- _HOW TO COMPLETE THIS TASK_
Nothing in the data may be altered as it is transcribed.

- _AVAILABLE DATA_
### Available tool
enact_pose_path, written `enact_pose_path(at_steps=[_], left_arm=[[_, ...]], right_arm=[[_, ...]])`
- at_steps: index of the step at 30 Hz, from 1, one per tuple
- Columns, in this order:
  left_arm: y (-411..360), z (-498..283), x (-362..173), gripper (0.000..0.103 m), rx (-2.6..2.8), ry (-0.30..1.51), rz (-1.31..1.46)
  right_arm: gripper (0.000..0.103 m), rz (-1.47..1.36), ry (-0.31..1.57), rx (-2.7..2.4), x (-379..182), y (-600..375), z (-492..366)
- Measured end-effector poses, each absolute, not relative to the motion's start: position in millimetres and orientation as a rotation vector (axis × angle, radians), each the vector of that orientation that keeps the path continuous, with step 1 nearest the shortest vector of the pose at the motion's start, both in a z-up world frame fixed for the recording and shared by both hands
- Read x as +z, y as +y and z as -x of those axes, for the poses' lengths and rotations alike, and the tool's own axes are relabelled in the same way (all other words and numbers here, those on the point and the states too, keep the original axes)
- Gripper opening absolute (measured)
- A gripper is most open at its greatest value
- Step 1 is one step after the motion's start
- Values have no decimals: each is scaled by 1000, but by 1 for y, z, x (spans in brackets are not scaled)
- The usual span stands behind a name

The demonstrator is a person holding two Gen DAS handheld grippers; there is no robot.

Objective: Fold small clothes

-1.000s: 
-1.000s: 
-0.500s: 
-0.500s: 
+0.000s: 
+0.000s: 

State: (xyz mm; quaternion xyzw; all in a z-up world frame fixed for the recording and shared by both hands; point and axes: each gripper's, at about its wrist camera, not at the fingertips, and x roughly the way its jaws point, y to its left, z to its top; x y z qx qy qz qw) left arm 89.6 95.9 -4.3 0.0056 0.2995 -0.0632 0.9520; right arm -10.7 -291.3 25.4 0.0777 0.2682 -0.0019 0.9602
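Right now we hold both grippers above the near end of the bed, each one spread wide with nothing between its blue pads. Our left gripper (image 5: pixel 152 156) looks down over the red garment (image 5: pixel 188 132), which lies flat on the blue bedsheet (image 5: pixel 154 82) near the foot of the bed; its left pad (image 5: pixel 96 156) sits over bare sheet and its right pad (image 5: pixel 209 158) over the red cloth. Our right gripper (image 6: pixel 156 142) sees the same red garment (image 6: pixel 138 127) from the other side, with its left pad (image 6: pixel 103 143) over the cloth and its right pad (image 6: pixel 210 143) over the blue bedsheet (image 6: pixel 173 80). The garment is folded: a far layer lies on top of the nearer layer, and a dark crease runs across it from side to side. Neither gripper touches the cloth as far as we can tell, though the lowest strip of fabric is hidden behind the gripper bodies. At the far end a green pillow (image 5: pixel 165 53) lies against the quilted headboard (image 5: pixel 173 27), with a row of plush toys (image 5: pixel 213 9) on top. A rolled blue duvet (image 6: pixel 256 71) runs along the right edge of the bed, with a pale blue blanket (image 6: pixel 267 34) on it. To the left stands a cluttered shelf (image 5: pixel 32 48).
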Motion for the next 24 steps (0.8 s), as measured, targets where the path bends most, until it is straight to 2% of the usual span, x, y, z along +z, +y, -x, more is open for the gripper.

- _TASK SOLUTION_
### Available tool
enact_pose_path, written `enact_pose_path(at_steps=[_], left_arm=[[_, ...]], right_arm=[[_, ...]])`
- at_steps: index of the step at 30 Hz, from 1, one per tuple
- Columns, in this order:
  left_arm: y (-411..360), z (-498..283), x (-362..173), gripper (0.000..0.103 m), rx (-2.6..2.8), ry (-0.30..1.51), rz (-1.31..1.46)
  right_arm: gripper (0.000..0.103 m), rz (-1.47..1.36), ry (-0.31..1.57), rx (-2.7..2.4), x (-379..182), y (-600..375), z (-492..366)
- Measured end-effector poses, each absolute, not relative to the motion's start: position in millimetres and orientation as a rotation vector (axis × angle, radians), each the vector of that orientation that keeps the path continuous, with step 1 nearest the shortest vector of the pose at the motion's start, both in a z-up world frame fixed for the recording and shared by both hands
- Read x as +z, y as +y and z as -x of those axes, for the poses' lengths and rotations alike, and the tool's own axes are relabelled in the same way (all other words and numbers here, those on the point and the states too, keep the original axes)
- Gripper opening absolute (measured)
- A gripper is most open at its greatest value
- Step 1 is one step after the motion's start
- Values have no decimals: each is scaled by 1000, but by 1 for y, z, x (spans in brackets are not scaled)
- The usual span stands behind a name

The demonstrator is a person holding two Gen DAS handheld grippers; there is no robot.

Objective: Fold small clothes

-1.000s: 
-1.000s: 
-0.500s: 
-0.500s: 
+0.000s: 
+0.000s: 

State: (xyz mm; quaternion xyzw; all in a z-up world frame fixed for the recording and shared by both hands; point and axes: each gripper's, at about its wrist camera, not at the fingertips, and x roughly the way its jaws point, y to its left, z to its top; x y z qx qy qz qw) left arm 89.6 95.9 -4.3 0.0056 0.2995 -0.0632 0.9520; right arm -10.7 -291.3 25.4 0.0777 0.2682 -0.0019 0.9602
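Right now we hold both grippers above the near end of the bed, each one spread wide with nothing between its blue pads. Our left gripper (image 5: pixel 152 156) looks down over the red garment (image 5: pixel 188 132), which lies flat on the blue bedsheet (image 5: pixel 154 82) near the foot of the bed; its left pad (image 5: pixel 96 156) sits over bare sheet and its right pad (image 5: pixel 209 158) over the red cloth. Our right gripper (image 6: pixel 156 142) sees the same red garment (image 6: pixel 138 127) from the other side, with its left pad (image 6: pixel 103 143) over the cloth and its right pad (image 6: pixel 210 143) over the blue bedsheet (image 6: pixel 173 80). The garment is folded: a far layer lies on top of the nearer layer, and a dark crease runs across it from side to side. Neither gripper touches the cloth as far as we can tell, though the lowest strip of fabric is hidden behind the gripper bodies. At the far end a green pillow (image 5: pixel 165 53) lies against the quilted headboard (image 5: pixel 173 27), with a row of plush toys (image 5: pixel 213 9) on top. A rolled blue duvet (image 6: pixel 256 71) runs along the right edge of the bed, with a pale blue blanket (image 6: pixel 267 34) on it. To the left stands a cluttered shelf (image 5: pixel 32 48).
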Motion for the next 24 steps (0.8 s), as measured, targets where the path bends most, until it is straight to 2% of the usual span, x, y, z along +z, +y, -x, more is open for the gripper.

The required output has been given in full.